Exercise directions:
Leaving the pictures aside, return all of the data below exactly.

Data shown:
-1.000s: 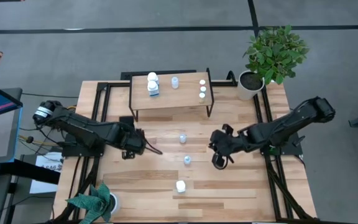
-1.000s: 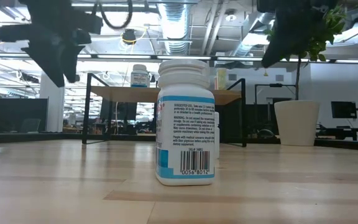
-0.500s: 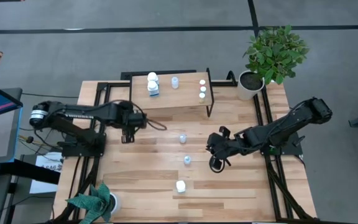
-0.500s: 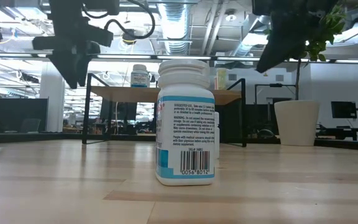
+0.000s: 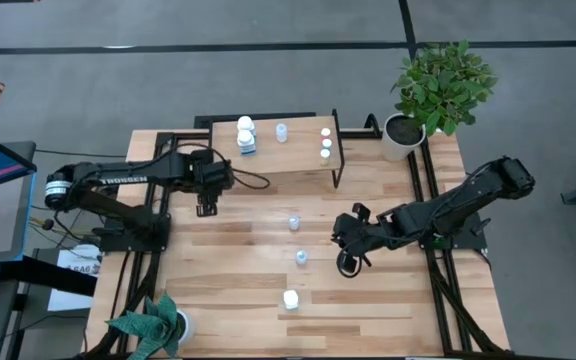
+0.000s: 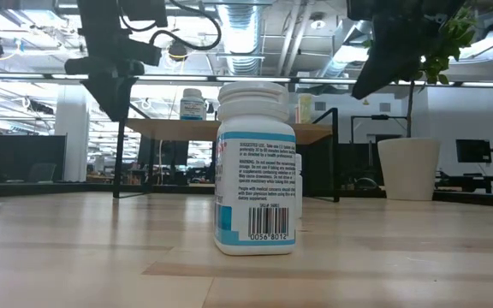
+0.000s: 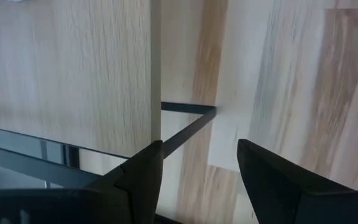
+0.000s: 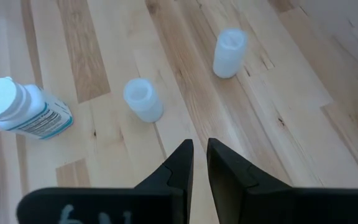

Output of the task:
-1.000s: 
-1.000s: 
-0.500s: 
-0.500s: 
+0.000s: 
+0.000s: 
+0.000s: 
+0.000s: 

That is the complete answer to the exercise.